# Dropped off Monday, Scheduled for Manon on Sept 16th



## BMW Power (Jul 25, 2007)

Seems quick to already have the ship booked. I hope it makes it. Has anyone had issues with the car not making the scheduled ship? Anyone else booked on this ship?

Origin Port Departure Destination port Arrival Vessel Voyage Transit (Days) 

BREMERHAVEN 16/09/2010 NEW YORK, NY 29/09/2010 MANON CA037-MAN 13

Last picture at Harms. There were a lot of cars there, almost no spaces left.


----------



## northeast22 (Jun 9, 2009)

We dropped off this past saturday (9/4) at Loginout in Munich. There were about 25 cars there already that were being shipped out. But the girl in the office couldn't tell me what ship or when it would leave. How did you find out about a shipt/arrival date?

Thanks!!


----------



## BMW Power (Jul 25, 2007)

You can get the status here:
https://eurodelivery.ehharms.com/Edts/audi/Default.aspx


----------



## sivert (Jun 11, 2010)

*Mine should be on the same boat.*

Here's the tracking for the ship:
http://www.sailwx.info/shiptrack/shipposition.phtml?call=SIWN

It is supposed to be in NEWARK on 29-Sep-2010. I'm doing PCD... wonder when it will be there...

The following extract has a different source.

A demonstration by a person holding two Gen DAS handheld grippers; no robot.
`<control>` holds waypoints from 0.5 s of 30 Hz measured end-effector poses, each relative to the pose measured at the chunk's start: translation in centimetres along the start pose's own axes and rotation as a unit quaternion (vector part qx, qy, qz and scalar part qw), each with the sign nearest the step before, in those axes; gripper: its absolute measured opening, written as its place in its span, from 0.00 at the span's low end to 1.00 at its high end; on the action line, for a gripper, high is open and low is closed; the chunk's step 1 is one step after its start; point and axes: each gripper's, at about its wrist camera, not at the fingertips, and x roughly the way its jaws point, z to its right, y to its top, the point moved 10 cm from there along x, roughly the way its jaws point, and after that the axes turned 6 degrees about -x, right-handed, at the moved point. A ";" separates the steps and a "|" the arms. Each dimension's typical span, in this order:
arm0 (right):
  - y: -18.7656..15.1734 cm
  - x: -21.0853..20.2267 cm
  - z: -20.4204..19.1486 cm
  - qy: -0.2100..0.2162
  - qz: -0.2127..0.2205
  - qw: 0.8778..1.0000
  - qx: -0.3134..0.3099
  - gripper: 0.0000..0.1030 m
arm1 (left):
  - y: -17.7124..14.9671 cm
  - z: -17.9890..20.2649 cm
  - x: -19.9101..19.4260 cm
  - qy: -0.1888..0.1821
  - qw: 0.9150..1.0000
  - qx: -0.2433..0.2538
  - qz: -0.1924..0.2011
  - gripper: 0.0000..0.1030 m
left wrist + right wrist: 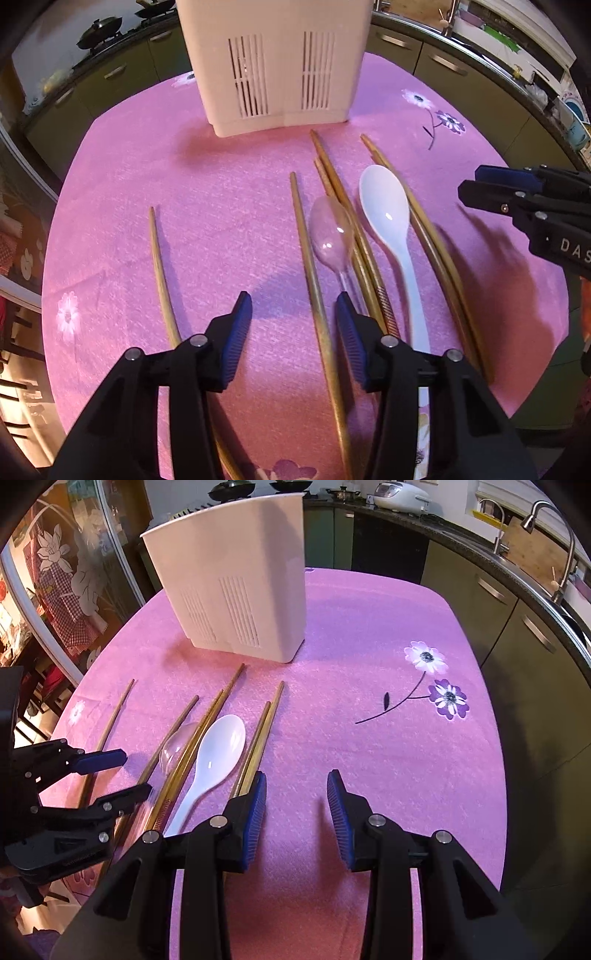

Also, I think I might have left a tiny usb drive in the clove box usb port (a failed attempt to put in NAV info). I suppose they'll throw that away.


----------



## BMW Power (Jul 25, 2007)

sivert said:


> Also, I think I might have left a tiny usb drive in the clove box usb port (a failed attempt to put in NAV info). I suppose they'll throw that away.


I brought one with me, but when we went over the car the import option wasn't there, so I never put it in. I hope it wasn't an expensive one...


----------



## Grand Tour (Jul 16, 2010)

I'm on the Manon as well. Dropped off last Tuesday in Amsterdam -- well, really in the middle of nowhere outside Amsterdam. Now I'm just keeping an eye on those hurricanes in the Atlantic.


----------



## BMW Power (Jul 25, 2007)

According to the Manon's current position, it better get a move on if it expects to be loaded and leave Bremerhaven on the 16th.


----------



## BMW Power (Jul 25, 2007)

Grand Tour said:


> I'm on the Manon as well. Dropped off last Tuesday in Amsterdam -- well, really in the middle of nowhere outside Amsterdam. Now I'm just keeping an eye on those hurricanes in the Atlantic.


Yikes, three of them to watch!
http://www.weather.com/newscenter/hurricanecentral/update/index.html


----------



## Grand Tour (Jul 16, 2010)

BMW Power said:


> According to the Manon's current position, it better get a move on if it expects to be loaded and leave Bremerhaven on the 16th.


Strange. When I pulled up the link, there were two series of dots. One to the south in the English Channel, and another up around Denmark and the Baltic Sea. I can only assume that the Manon is the southern set of points.


----------



## BMW Power (Jul 25, 2007)

Grand Tour said:


> Strange. When I pulled up the link, there were two series of dots. One to the south in the English Channel, and another up around Denmark and the Baltic Sea. I can only assume that the Manon is the southern set of points.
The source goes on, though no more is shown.